- Dataset excerpt -

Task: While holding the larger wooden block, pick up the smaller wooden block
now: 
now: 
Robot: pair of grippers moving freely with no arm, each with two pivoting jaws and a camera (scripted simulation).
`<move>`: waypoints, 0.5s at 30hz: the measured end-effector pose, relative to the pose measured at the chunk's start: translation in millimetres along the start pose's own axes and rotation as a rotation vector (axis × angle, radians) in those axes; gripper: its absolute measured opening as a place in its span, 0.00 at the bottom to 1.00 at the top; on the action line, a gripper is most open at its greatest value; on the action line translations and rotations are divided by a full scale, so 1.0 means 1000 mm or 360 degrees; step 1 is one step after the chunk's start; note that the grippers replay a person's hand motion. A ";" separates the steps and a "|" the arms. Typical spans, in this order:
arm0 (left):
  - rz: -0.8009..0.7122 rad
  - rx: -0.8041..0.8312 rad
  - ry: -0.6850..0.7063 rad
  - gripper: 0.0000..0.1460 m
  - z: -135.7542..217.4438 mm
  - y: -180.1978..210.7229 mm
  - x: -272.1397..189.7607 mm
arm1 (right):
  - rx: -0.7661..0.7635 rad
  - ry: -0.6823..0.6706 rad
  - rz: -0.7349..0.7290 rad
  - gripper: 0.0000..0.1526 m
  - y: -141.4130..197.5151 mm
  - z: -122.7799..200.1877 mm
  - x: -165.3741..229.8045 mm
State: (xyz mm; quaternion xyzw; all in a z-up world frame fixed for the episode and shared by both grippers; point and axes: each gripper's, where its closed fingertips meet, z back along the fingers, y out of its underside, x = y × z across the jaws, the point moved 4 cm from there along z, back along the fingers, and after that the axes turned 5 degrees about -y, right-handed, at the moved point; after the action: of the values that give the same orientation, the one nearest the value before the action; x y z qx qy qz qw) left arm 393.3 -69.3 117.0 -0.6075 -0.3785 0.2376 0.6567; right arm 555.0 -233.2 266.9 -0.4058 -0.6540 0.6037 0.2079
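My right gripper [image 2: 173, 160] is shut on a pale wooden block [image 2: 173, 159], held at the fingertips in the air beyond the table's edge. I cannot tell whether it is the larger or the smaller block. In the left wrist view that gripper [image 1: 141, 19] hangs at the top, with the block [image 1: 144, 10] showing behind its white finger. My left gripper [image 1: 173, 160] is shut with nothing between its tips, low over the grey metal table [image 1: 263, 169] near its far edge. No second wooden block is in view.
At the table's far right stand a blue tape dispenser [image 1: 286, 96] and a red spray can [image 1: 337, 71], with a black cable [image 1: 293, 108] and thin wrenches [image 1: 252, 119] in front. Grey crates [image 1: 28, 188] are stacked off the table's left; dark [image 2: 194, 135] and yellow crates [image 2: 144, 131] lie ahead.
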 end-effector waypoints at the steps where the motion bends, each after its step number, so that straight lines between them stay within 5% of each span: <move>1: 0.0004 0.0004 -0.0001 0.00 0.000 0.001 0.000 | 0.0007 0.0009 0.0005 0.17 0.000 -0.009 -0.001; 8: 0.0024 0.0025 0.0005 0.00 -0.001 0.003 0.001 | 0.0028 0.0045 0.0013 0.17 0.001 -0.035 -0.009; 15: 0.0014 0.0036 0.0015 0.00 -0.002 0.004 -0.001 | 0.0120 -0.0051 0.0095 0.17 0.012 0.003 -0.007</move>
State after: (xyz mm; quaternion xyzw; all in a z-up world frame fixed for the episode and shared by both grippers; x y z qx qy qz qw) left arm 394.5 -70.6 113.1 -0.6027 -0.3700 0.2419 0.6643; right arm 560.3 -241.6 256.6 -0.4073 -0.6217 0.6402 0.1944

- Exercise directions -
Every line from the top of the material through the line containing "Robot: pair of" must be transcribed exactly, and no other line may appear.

- Output for this exercise -
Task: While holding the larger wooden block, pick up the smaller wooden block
now: 
now: 
Robot: pair of grippers moving freely with no arm, each with two pivoting jaws and a camera (scripted simulation).

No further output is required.